#### [WHAT YOU SHOULD DO]
Repeat every record exactly, but omit the images.

#### [Stored records]
================================
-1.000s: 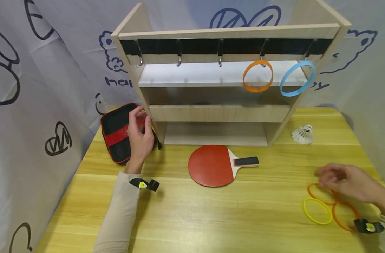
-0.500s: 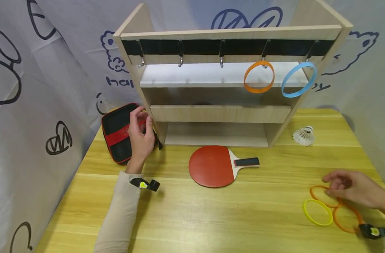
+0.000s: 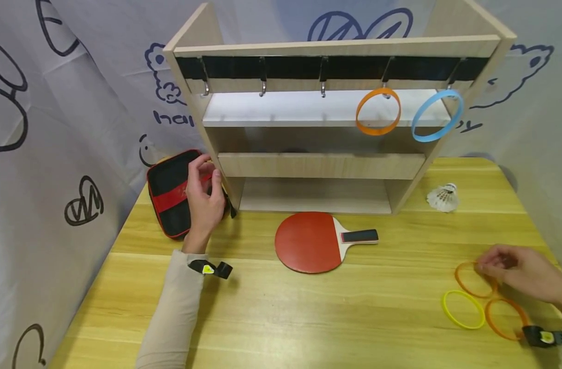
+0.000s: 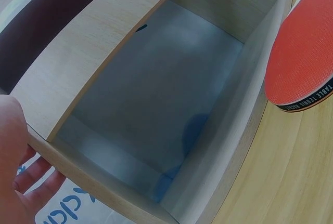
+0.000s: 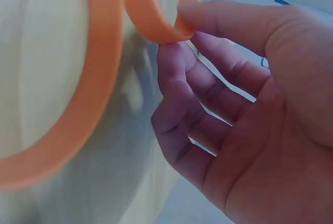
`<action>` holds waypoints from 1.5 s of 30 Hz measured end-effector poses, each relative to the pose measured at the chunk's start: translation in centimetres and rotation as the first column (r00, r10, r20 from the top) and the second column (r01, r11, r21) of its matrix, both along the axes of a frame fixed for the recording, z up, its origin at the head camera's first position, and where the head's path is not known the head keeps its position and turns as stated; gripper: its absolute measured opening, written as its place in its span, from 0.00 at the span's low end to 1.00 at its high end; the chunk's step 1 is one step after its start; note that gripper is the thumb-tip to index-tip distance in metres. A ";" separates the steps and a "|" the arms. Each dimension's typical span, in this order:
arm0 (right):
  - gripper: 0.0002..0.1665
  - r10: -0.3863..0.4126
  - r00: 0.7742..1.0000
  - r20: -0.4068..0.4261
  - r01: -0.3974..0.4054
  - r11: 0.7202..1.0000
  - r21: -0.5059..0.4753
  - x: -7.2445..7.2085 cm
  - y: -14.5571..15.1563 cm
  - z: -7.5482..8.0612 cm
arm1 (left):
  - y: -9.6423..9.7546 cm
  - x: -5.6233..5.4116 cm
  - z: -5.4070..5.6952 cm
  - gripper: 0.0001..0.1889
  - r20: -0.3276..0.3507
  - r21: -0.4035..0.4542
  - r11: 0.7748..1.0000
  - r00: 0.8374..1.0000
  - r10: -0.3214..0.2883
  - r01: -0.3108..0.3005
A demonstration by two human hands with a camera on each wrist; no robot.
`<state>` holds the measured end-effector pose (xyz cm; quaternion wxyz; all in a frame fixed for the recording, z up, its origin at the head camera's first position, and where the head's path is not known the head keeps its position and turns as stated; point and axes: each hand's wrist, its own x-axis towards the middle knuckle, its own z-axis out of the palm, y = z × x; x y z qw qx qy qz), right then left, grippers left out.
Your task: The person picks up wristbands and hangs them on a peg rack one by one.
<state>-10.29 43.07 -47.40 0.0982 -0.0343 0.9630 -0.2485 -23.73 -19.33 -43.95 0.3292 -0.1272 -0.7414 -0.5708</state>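
Note:
My right hand point(image 3: 523, 269) pinches the edge of an orange ring point(image 3: 475, 295) between thumb and fingers, at the table's right. In the right wrist view the held ring point(image 5: 151, 18) shows at the fingertips, with another orange ring point(image 5: 106, 78) beside it. A yellow ring point(image 3: 463, 326) and the second orange ring point(image 3: 504, 335) lie just below the hand. At the left, my left hand point(image 3: 206, 202) holds the side edge of the wooden shelf point(image 3: 322, 166), its fingers along the outer side in the left wrist view.
An orange ring point(image 3: 378, 131) and a blue ring point(image 3: 430, 137) hang from the shelf's hooks. A red table tennis paddle point(image 3: 308, 243) lies before the shelf. A black-and-red case point(image 3: 170, 189) is at left, a shuttlecock point(image 3: 442, 198) at right.
My right hand has moved slightly right and down, then pinched the upper orange ring, whose near edge now lifts a little. The left hand has stayed at the shelf.

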 end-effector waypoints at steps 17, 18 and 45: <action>0.04 0.037 0.980 -0.195 -0.065 0.988 -0.137 -1.1 -4.5 2.9 | 0.1 0.1 0.0 0.19 0.005 -0.005 1.000 1.000 0.006 -0.006; 0.04 0.039 0.980 -0.193 -0.069 0.987 -0.148 -1.2 -4.8 3.1 | 0.1 0.1 0.0 0.19 0.004 -0.004 1.000 1.000 0.005 -0.005; 0.14 0.113 0.907 -0.406 -0.276 0.887 -0.371 -3.5 -15.3 9.8 | 0.0 0.0 0.0 0.18 0.007 0.001 1.000 1.000 0.005 -0.005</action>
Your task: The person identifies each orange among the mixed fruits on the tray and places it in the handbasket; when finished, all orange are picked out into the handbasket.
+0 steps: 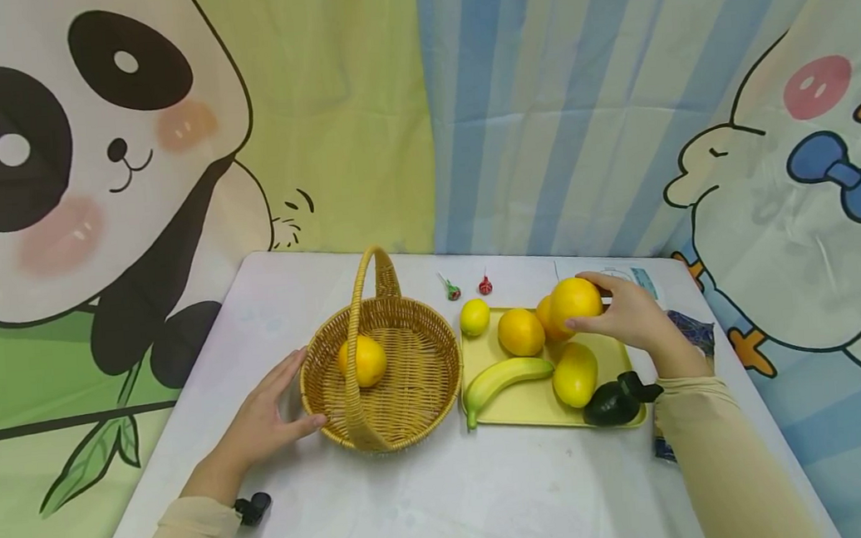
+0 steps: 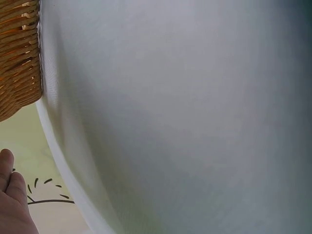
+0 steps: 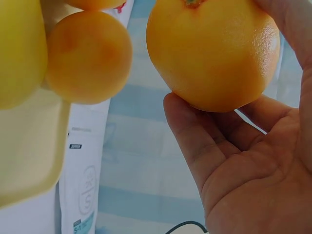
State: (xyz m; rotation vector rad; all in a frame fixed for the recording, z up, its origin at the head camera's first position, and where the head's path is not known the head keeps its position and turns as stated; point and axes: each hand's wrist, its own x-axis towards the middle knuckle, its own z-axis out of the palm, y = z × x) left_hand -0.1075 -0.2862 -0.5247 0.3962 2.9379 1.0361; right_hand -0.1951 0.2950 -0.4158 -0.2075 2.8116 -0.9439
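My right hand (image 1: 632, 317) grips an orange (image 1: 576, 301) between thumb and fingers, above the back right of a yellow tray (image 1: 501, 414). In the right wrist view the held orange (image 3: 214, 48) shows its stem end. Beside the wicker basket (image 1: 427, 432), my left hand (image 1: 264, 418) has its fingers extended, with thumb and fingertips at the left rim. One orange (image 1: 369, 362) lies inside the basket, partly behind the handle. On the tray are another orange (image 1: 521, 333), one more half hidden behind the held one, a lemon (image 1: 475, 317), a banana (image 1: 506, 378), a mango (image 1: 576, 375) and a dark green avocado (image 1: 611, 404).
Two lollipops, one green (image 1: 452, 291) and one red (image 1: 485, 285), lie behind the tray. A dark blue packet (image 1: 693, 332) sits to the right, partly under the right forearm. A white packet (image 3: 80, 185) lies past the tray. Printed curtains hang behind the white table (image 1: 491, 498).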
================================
#### [OUTPUT BELOW]
-1.000s: 
-0.500s: 
+0.000s: 
+0.000s: 
+0.000s: 
`<action>` holds waypoints from 1.5 s of 30 Hz measured end-effector poses, each relative to the pose measured at the chunk's start: translation in centimetres and rotation as the first column (r00, r10, r20 from the top) and the second column (r01, r11, r21) of its matrix, both along the axes of a frame fixed for the recording, z up, its origin at the head camera's first position, and where the head's path is not known the head keeps its position and turns as stated; gripper: its absolute measured opening, written as its place in its span, from 0.00 at the span's low end to 1.00 at its high end; the chunk's step 1 is one step after its start; note that gripper is the thumb-tip to index-tip distance in metres. A ";" separates the steps and a "|" the arms. Each dimension's typical span, in this order:
arm0 (right):
  - gripper: 0.0002..0.1665
  - r10: -0.3863..0.4126
  - r00: 0.7742..1.0000
  - r20: -0.4068..0.4261
  - r01: -0.3974..0.4054
  - r11: 0.7202..1.0000
  - r21: -0.5059..0.4753
  - x: -7.2445..7.2085 cm
  - y: -14.5571..15.1563 cm
  - z: -7.5482..8.0612 cm
arm1 (left):
  - y: -9.6423..9.7546 cm
  - x: -5.6233..5.4116 cm
  - z: -5.4070..5.6952 cm
  - gripper: 0.0001..0.1889
  - r20: -0.3276..0.3507
  - r21: -0.4035..0.4542
  - r11: 0.7748..1.0000
  - r00: 0.8374..1.0000
  - r10: -0.3214..0.2883
  - r01: -0.3108..0.3005
A demonstration by two human hands with a camera on each wrist; no robot.
`<state>` holds the measured end-effector pose (xyz cm; quaternion wxyz; all in a frame fixed for the recording, z up, its origin at the head camera's first position, and where the head's path is not known the head keeps its position and turns as stated; point and axes: each hand's wrist, its own x-axis towards the middle knuckle, its own z-axis out of the palm, y = z × x; x y z qw qx qy qz), right then left, grippers left out.
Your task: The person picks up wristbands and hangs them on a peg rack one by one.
<state>-10.29 43.07 -47.40 0.0982 -0.0343 0.9630 -0.2485 -23.73 -19.33 -43.95 0.3292 -0.1272 -0.7414 -0.5708</state>
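Note:
My right hand point(image 3: 523, 269) pinches the edge of an orange ring point(image 3: 475, 295) between thumb and fingers, at the table's right. In the right wrist view the held ring point(image 5: 151, 18) shows at the fingertips, with another orange ring point(image 5: 106, 78) beside it. A yellow ring point(image 3: 463, 326) and the second orange ring point(image 3: 504, 335) lie just below the hand. At the left, my left hand point(image 3: 206, 202) holds the side edge of the wooden shelf point(image 3: 322, 166), its fingers along the outer side in the left wrist view.
An orange ring point(image 3: 378, 131) and a blue ring point(image 3: 430, 137) hang from the shelf's hooks. A red table tennis paddle point(image 3: 308, 243) lies before the shelf. A black-and-red case point(image 3: 170, 189) is at left, a shuttlecock point(image 3: 442, 198) at right.
My right hand has moved slightly right and down, then pinched the upper orange ring, whose near edge now lifts a little. The left hand has stayed at the shelf.
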
 end-effector waypoints at steps 17, 18 and 45: <action>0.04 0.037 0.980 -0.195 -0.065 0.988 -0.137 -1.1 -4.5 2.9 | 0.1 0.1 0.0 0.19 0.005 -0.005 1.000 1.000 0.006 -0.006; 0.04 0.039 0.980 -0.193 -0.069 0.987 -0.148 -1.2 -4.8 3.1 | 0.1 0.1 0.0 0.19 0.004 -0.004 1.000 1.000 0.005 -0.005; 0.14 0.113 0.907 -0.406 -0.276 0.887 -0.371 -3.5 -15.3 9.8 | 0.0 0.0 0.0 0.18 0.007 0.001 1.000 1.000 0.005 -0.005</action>
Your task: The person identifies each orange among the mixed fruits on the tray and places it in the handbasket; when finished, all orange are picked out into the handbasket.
+0 steps: 
+0 steps: 
+0 steps: 
State: (xyz m; rotation vector rad; all in a frame fixed for the recording, z up, its origin at the head camera's first position, and where the head's path is not known the head keeps its position and turns as stated; point and axes: each hand's wrist, its own x-axis towards the middle knuckle, its own z-axis out of the palm, y = z × x) left_hand -0.1075 -0.2862 -0.5247 0.3962 2.9379 1.0361; right_hand -0.1951 0.2950 -0.4158 -0.2075 2.8116 -0.9439
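My right hand (image 1: 632, 317) grips an orange (image 1: 576, 301) between thumb and fingers, above the back right of a yellow tray (image 1: 501, 414). In the right wrist view the held orange (image 3: 214, 48) shows its stem end. Beside the wicker basket (image 1: 427, 432), my left hand (image 1: 264, 418) has its fingers extended, with thumb and fingertips at the left rim. One orange (image 1: 369, 362) lies inside the basket, partly behind the handle. On the tray are another orange (image 1: 521, 333), one more half hidden behind the held one, a lemon (image 1: 475, 317), a banana (image 1: 506, 378), a mango (image 1: 576, 375) and a dark green avocado (image 1: 611, 404).
Two lollipops, one green (image 1: 452, 291) and one red (image 1: 485, 285), lie behind the tray. A dark blue packet (image 1: 693, 332) sits to the right, partly under the right forearm. A white packet (image 3: 80, 185) lies past the tray. Printed curtains hang behind the white table (image 1: 491, 498).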

That wraps up the answer.